_Your objective_:
Using the listing that follows, filter out every line lacking the string "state" and return the rest.

_Records_:

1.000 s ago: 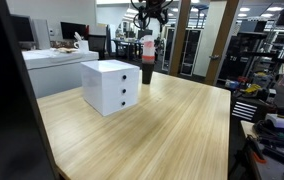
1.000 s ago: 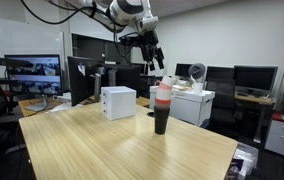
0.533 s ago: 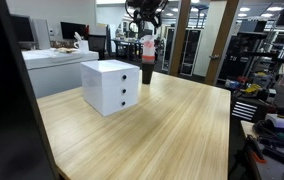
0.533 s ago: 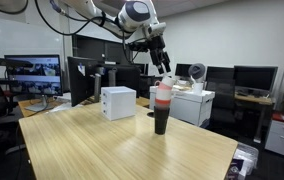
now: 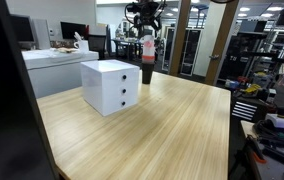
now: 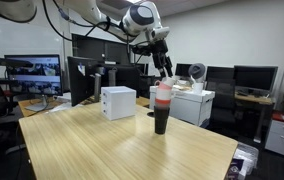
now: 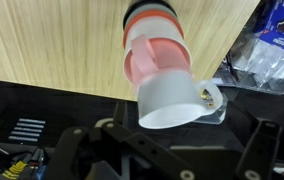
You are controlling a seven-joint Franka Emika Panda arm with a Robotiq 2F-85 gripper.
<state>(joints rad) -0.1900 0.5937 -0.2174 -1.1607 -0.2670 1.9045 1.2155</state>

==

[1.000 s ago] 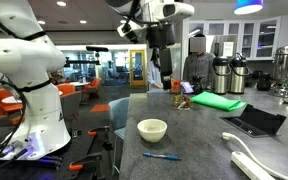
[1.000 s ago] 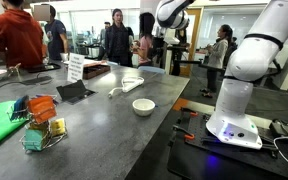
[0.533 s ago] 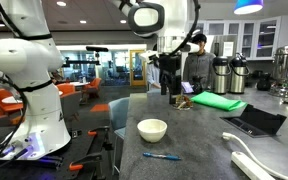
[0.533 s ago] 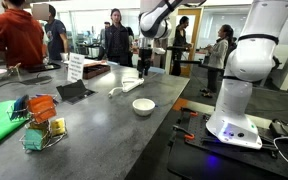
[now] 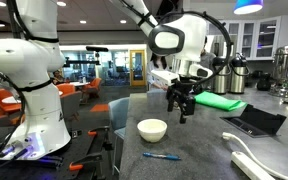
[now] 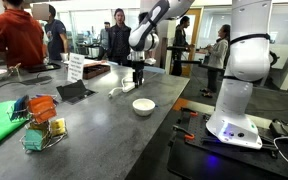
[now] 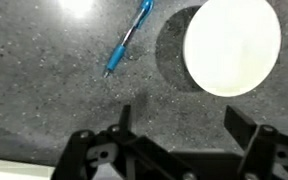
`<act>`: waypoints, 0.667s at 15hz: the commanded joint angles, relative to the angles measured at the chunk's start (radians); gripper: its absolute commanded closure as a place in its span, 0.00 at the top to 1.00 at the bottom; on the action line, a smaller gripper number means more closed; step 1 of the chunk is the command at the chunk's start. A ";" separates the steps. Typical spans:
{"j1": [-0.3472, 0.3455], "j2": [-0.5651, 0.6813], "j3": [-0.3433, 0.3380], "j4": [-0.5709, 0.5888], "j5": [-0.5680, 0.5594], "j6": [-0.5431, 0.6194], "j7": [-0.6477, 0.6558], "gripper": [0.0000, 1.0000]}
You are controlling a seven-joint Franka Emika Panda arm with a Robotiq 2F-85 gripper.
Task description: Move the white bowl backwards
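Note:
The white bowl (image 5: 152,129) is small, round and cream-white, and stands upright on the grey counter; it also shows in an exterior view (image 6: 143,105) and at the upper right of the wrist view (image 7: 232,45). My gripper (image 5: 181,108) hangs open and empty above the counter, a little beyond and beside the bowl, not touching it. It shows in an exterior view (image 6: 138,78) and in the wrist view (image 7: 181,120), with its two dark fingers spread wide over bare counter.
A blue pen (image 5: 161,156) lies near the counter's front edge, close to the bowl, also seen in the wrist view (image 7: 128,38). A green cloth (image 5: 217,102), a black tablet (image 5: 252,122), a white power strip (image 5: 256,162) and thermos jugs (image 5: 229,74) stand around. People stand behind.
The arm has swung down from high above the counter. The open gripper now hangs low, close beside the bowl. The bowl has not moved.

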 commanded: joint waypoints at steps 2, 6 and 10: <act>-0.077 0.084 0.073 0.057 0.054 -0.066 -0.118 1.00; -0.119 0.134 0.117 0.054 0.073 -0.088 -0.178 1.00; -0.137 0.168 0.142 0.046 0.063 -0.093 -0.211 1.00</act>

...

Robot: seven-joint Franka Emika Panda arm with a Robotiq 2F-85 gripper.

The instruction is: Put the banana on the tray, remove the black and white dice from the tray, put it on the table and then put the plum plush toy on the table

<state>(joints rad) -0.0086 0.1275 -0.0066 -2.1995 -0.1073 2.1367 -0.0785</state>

_Task response_:
<state>(joints rad) -0.1900 0.5937 -0.2174 -1.1607 -0.2670 1.9045 1.2155</state>
<state>(joints rad) -0.0086 0.1275 -0.0066 -2.1995 -0.1073 2.1367 -0.0785</state>

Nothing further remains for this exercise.